Collation Drivers for InterBase
Release 0.99 of 6 June 2002
ibCollate provides a set of supplemental collation (sorting) orders for InterBase v4, v5, and v6.5 / Firebird 1.0. ibCollate collation drivers are based on the pre-supplied InterBase collation drivers – altered to ignore case distinctions and accent distinctions between characters.
NOTE: InterBase version 6.0, 6.01 and Firebird Beta versions are NOT supported due to bugs in the InterBase codebase from 6.0 until corrected in 6.5 .
Changes since Beta 2 Release
1. InterBase 6.5 & Firebird 1.0 supported. Clunky way of supporting InterBase 6.0 and 6.01 removed.
2. Accent ignoring collation added.
3. Columns up to 130 characters in length can be indexed in NOCASE & NOACCENT collations.
4. “Codepoint order” collations, such as ISO8849_1, are now also supported in NOCASE variants.
2. Only Windows platforms are currently supported.
NOTE: $INTERBASE is the installation directory,
commonly
C:/Program Files/InterBase Corp/InterBase on Windows.
Test the installation by running the script intl2tst.sql. This script creates a temporary database and accesses each driver supported by ibCollate. Results can be compared to the baseline results in the test subdirectory.

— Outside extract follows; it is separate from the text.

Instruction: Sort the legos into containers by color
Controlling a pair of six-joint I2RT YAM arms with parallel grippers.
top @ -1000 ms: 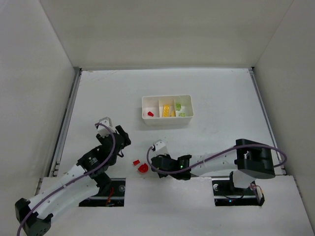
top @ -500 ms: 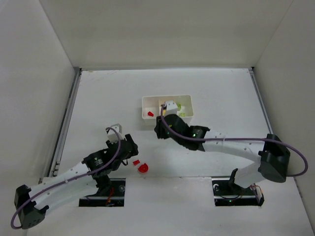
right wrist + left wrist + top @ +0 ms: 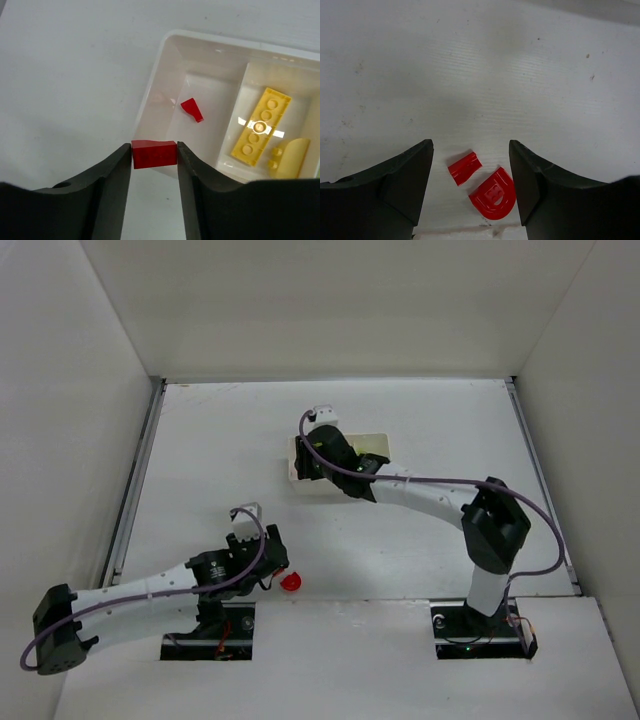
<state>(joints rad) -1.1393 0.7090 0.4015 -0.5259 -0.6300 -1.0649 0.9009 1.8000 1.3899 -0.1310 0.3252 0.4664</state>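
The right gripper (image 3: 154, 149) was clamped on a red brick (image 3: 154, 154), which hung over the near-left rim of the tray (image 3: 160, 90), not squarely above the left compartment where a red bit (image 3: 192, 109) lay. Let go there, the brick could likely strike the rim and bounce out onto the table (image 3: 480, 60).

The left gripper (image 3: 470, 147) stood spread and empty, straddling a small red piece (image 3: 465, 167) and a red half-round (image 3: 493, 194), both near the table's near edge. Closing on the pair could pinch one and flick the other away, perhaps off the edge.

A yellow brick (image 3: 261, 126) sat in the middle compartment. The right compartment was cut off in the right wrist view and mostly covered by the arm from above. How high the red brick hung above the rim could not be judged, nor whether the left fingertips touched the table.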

You may need to edit the test script to change the userid/password from sysdba/masterkey – or to set the database location.

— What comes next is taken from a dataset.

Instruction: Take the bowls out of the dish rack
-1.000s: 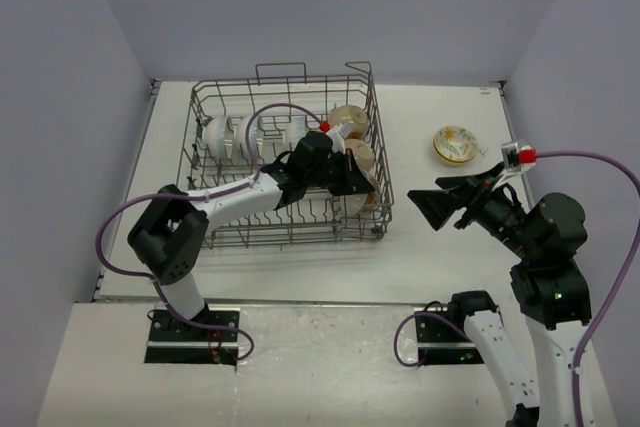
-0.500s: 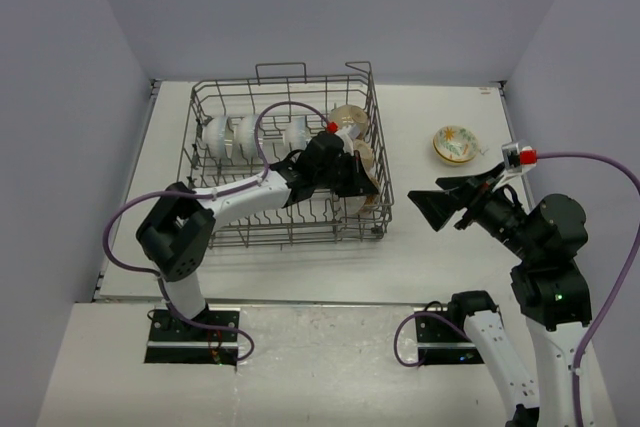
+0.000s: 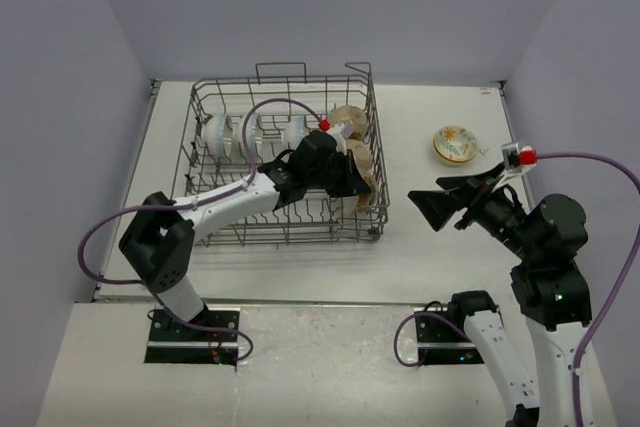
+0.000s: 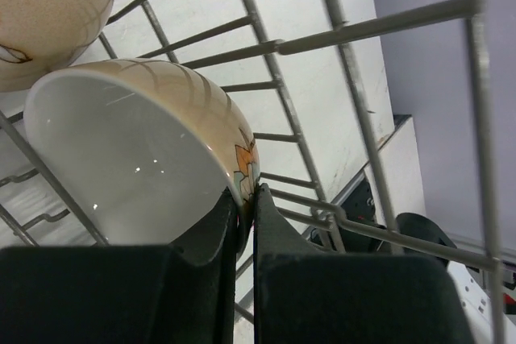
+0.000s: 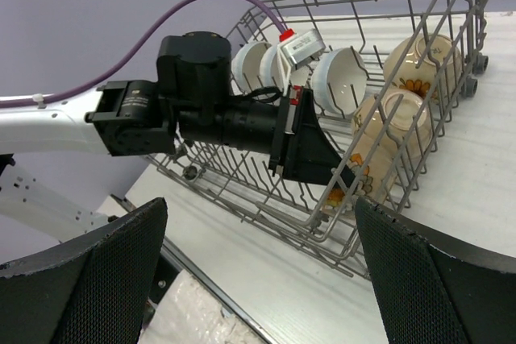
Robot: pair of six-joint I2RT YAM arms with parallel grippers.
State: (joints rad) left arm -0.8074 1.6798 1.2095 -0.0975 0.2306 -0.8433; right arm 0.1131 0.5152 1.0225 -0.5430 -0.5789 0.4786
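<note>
The grey wire dish rack (image 3: 200, 162) stands left of centre. Three white bowls (image 3: 250, 133) stand on edge in its back row. Tan floral bowls (image 3: 349, 117) stand along its right side. My left gripper (image 3: 362, 187) reaches inside the rack and is shut on the rim of the nearest tan floral bowl (image 4: 137, 159); its fingertips (image 4: 228, 207) pinch the rim. The right wrist view shows this gripper (image 5: 348, 179) and the held bowl (image 5: 364, 173) low in the rack (image 5: 242, 191). My right gripper (image 3: 436, 205) is open and empty, right of the rack.
One yellow-floral bowl (image 3: 452, 143) sits on the table right of the rack. The rack's right wall wires (image 4: 347, 34) stand close behind the held bowl. A second tan bowl (image 4: 48, 14) is just beyond it. Walls enclose the table.
My left gripper pushed right toward the rack's right wall, then drew back slightly left; its elbow swung left. The right arm has not moved.
</note>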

For each database that will access the collation drivers, run the script ibCollate.sql (using ISQL or WISQL). This script declares the collation drivers so they can be accessed by the database.
Delete the file gdsintl2.dll from the installed location (as above). You may need to stop your InterBase Server for the delete to succeed.
For any databases where you declared ibCollate collations, execute the following:
Delete * from rdb$collations
where rdb$collation_name like ‘BETA%NOCASE’
Or rdb$collation_name like ‘BETA%NOACCENT’;
Commit;
This release is compatible with Windows 95/98/NT/2000.
This release is compatible with InterBase 4.x, 5.x and 6.5, and Firebird 1.0
This release has been tested on Windows 2000 with InterBase 6.5 and Firebird 1.0
After installation, ibCollate drivers are used just like InterBase provided collations. The InterBase engine automatically locates and loads the gdsintl2.dll when it is necessary.
create table example (
Name character(30) character set iso8859_1 collate DE_DE_NOCASE
Address character(30) character set iso8849_1 );
These select statements automatically use DE_DE_NOCASE for the relational operation.
select * from example where Name = “McDonald”;
select * from example where Name > “Joe”;
This statement contains an explicit use of the collation.
select * from example where Address = “Main Street” collate DE_DE_NOCASE;
The ORDER BY clause also automatically follows case insensitive order:
select * from example order by name;
or
select * from example order by address collate DE_DE_NOCASE;
For all NOCASE drivers, if upper(f1) = upper(f2) then f1 = f2.
Table T
|
Field |
|
Á |
|
a |
|
á |
|
b |
|
A |
SELECT Field FROM T WHERE Field = ‘A’ COLLATE EN_UK_NOCASE;
Returns ‘A’ and ‘a’
All NOACCENT drivers are also NOCASE.
SELECT Field FROM T WHERE Field = ‘A’ COLLATE EN_UK_NOACCENT;
Returns ‘A’, ‘Á’, ‘á’ and ‘a’
Collation Drivers for the NeXTStep character set are not supported.
At this time, only Collation Drivers for Windows platforms are supported. (Additional platforms can be supported if someone can give me telnet access to a suitable development machine with InterBase & C installed).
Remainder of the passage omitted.